如何显示所有匹配的关键字

Im new in PHP and I have create a table (bookstore) really look like this

no_id | author | id_book | id_topic | quote | comments | no_page

id_book and id_topic have another table eg

table for book :

id_book | book_name

table for topic :

id_topic | topic_name

I made this sql statement for show the output in my system,but my problem is the system show only one output when submit a keyword. even though there are few similar word in the database.

"SELECT a.*, b.book_name 
   FROM bookstore AS a 
   LEFT JOIN book AS b  ON  a.id_book=b.id_book 
  WHERE quote LIKE '%".

can anyone help me how to show all match quote? i am so confuse *_*

Edit: This is my php code.

$colname_Recordset1 = "-1";
if (isset($_GET['quote'])) {
    $colname_Recordset1 = $_GET['quote'];
}

mysql_select_db($database_config, $config);
$query_Recordset1 = "SELECT a.*, b.book_name FROM bookstore a 
    LEFT OUTER JOIN book b ON a.id_book = b.id_book 
    WHERE a.quote LIKE '%'". $colname_Recordset1."%%'";

$Recordset1 = mysql_query($query_Recordset1, $config) 
    or die(mysql_error());

$row_Recordset1 = mysql_fetch_assoc($Recordset1);
$totalRows_Recordset1 = mysql_num_rows($Recordset1);

I think, if I understand correctly, that your query should be more like:

SELECT a.*, b.book_name 
  FROM bookstore a 
  LEFT OUTER JOIN book b ON a.id_book = b.id_book 
  WHERE a.quote LIKE '%'

If you are still getting a single result (where you know there is more than one result), you need to post the PHP code you are using to extract records from the DB.

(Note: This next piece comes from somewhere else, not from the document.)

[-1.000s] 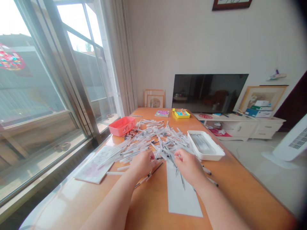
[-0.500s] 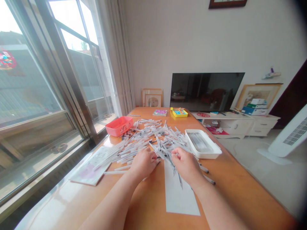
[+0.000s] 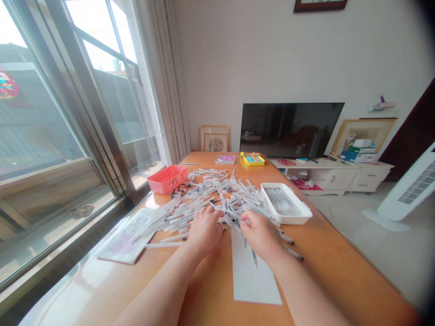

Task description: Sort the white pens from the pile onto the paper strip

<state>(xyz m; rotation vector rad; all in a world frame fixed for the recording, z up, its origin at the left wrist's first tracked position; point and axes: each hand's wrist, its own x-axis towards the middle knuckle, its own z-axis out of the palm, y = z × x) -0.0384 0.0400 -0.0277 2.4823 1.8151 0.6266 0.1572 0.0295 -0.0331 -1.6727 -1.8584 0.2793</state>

You should fetch the result like this, reference http://www.php.net/manual/en/function.mysql-fetch-assoc.php

while ($row = mysql_fetch_assoc($Recordset1)) {
    print_r($row);
}

and you should escape the user input with mysql_escape_string, the full php code

mysql_select_db($database_config, $config);

$filter = '';
if (isset($_GET['quote'])) {
    $filter = " WHERE a.quote LIKE '%" . mysql_escape_string($_GET['quote']) . "%'";
}

$result = mysql_query(
    "SELECT a.*, b.book_name FROM bookstore a 
    LEFT OUTER JOIN book b ON a.id_book = b.id_book" . $filter,
    $config
) or die(mysql_error());

while ($row = mysql_fetch_assoc($result)) {
    // If you need to output table, put the code here
    print_r($row);
}